Riding his chariot, Triptolemus flew across Europe and Asia and eventually came to Scythia. He was well-received by king Lyncus, but once Triptolemus was asleep, the king tried to stab him in the heart to steal credit for Demeter’s gift. Demeter saved Triptolemus by transforming the Scythian king into a lynx.
8. Iasion

Iasion was a Cretan prince and the son of Electra and Zeus. During the wedding of Cadmus and Harmonia, daughter of Ares, Demeter took a liking to Iasion and gifted him corn. They consummated their relationship in a thrice-plowed field, a number significant to Demeter’s rites, and had two children, Ploutos and Corybas.
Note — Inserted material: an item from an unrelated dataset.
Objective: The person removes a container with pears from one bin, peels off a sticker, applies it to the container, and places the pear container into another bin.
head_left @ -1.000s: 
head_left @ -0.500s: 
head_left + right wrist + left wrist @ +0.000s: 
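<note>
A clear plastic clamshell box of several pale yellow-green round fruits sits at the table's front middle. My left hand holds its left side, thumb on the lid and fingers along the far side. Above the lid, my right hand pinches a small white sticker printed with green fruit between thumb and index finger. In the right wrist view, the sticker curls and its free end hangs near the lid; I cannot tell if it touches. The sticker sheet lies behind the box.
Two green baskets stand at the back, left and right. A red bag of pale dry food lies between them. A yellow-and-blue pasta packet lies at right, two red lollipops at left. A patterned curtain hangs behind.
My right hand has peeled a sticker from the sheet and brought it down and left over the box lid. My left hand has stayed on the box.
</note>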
There are various versions of the myth, some of which claim that Iasion tried to rape Demeter, so Zeus struck him with a thunderbolt. However, older versions from Hesiod and Homer relate that Demeter loved Iasion and that Zeus killed him out of jealousy. Hyginus gave another account of his death, writing that Iasion was killed not by the thunderbolt itself. The bolt struck nearby while he was riding his chariot and frightened his horses, who threw him from his perch and trampled or dragged him to his death.
9. Erysichthon

Recounted in Callimachus’ Hymn to Demeter, Erysichthon was a Thessalian prince who violated one of Demeter’s sacred spaces. In Thessaly, there was a grove sacred to the goddess, and Erysichthon, along with some attendants, chopped down the sacred trees for a banquet. Demeter was angered and appeared to the man in the form of her own priestess, Nikippe. She asked Erysichthon why he cut down Demeter’s sacred trees and the king replied by threatening to kill her with his ax. Demeter then revealed herself as a goddess, fury evident on her face, and cursed Erysichthon with an insatiable hunger.
Erysichthon hides away in his home, making all manner of excuses so that none would know that he gorged himself on anything he could find. Yet no matter how much he ate, he only became more hungry, and his body wasted away until he was only sinew and bones. Erysichthon’s gluttony caused him to eat himself out of house and home, and he wound up on the streets begging for scraps.
Ovid takes the story even further. When Erysichthon had become destitute, the only thing left to him was his daughter, Mestra. She had the ability to shapeshift, and so he sold her, only for her to escape her master by transforming and returning to her father. He sold her repeatedly, but the earnings were not enough to sate his appetite. Overcome by Demeter’s curse, Erysichthon ate himself until there was nothing left.